Jolene, I cry for you. I am so sorry for the loss of your father. You are a good and loving daughter and did everything you could do for him. Have peace with that if nothing else. I will pray for you and your family. YOU WILL ALWAYS BE DADDYSGIRL!
With all my love,
I hope you know that you are an inspiration to me (well, I think to us all) Keep up the great attitude! I love it. Jeff also, I have to agree with Violarob about Tarceva. Our oncologist said that he has been having great results from the combination of gemzar and tarceva. He said he had a patient that he put on these two drugs and her tumors shrunk so fast he couldn't believe it. Also with very little side effects. Gemzar and Xeloda are first protocal but he only left chucks on Xeloda for a week and a half and then switched him to Tarceva just to show he tried first protocal and say it didn't work. He said that he really believe in the gemzar+Tarceva. Best of luck Jeff.

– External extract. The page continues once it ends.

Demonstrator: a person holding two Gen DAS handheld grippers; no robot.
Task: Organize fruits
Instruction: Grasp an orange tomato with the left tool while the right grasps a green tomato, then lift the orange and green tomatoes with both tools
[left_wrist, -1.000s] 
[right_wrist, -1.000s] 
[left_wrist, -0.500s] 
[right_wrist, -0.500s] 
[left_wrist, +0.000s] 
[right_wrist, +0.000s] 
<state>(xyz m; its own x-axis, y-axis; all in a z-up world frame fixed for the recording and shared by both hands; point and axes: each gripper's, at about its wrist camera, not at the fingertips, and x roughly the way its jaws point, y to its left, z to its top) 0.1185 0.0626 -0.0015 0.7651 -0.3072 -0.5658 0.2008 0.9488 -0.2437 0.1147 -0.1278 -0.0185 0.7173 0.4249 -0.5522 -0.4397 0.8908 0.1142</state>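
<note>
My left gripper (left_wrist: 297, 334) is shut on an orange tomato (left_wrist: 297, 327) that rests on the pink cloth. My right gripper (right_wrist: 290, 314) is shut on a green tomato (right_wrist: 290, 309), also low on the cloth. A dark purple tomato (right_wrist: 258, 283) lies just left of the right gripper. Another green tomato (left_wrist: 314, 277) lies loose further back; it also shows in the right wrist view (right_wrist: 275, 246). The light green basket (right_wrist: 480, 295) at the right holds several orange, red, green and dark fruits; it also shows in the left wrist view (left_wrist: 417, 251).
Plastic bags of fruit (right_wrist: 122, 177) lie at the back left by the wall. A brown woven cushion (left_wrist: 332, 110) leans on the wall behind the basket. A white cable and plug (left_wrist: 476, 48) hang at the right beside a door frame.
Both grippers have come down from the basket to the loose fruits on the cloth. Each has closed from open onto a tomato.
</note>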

That could mean his albumin is low or there is a blood clot. In chucks case he has a bloot clot which caused him to develop ascites and edema. Just because br is high doesn't necessarily mean albumin is low. Try to get some info from the docs. It doesn't seem like they are keeping you guys very well informed.
well, chucks br was at 18 when first diagnosed. If the br keeps going up there has to be some type of blockage of the bile. They put stents in and the br came down pretty rapidly. It is a fairly easy procedure. You should ask your doctor why this hasn't been done or even talked about. Has he developed ascites or edema (swelling in abdomen and legs)?
I think you should get second opinions about having stents placed to bring down his bilirubin. After that he can start treatment (chemo/radiation) It is tough to tell a doctor what they should be looking at but most times is very helpful to have somewhat of an understanding of what treatments/options are available for this disease. We need to know this disease and be able to advocate for our loved ones because obviously they are most times unable to do so for themselves. I know from personal experience how difficult it is to stand up to a doctor who you think is looking out for your best interest but unfortunately, that is not always the case. I don't understand why he doesn't have stents placed to help drain his bilirubin. Praying for you and your family.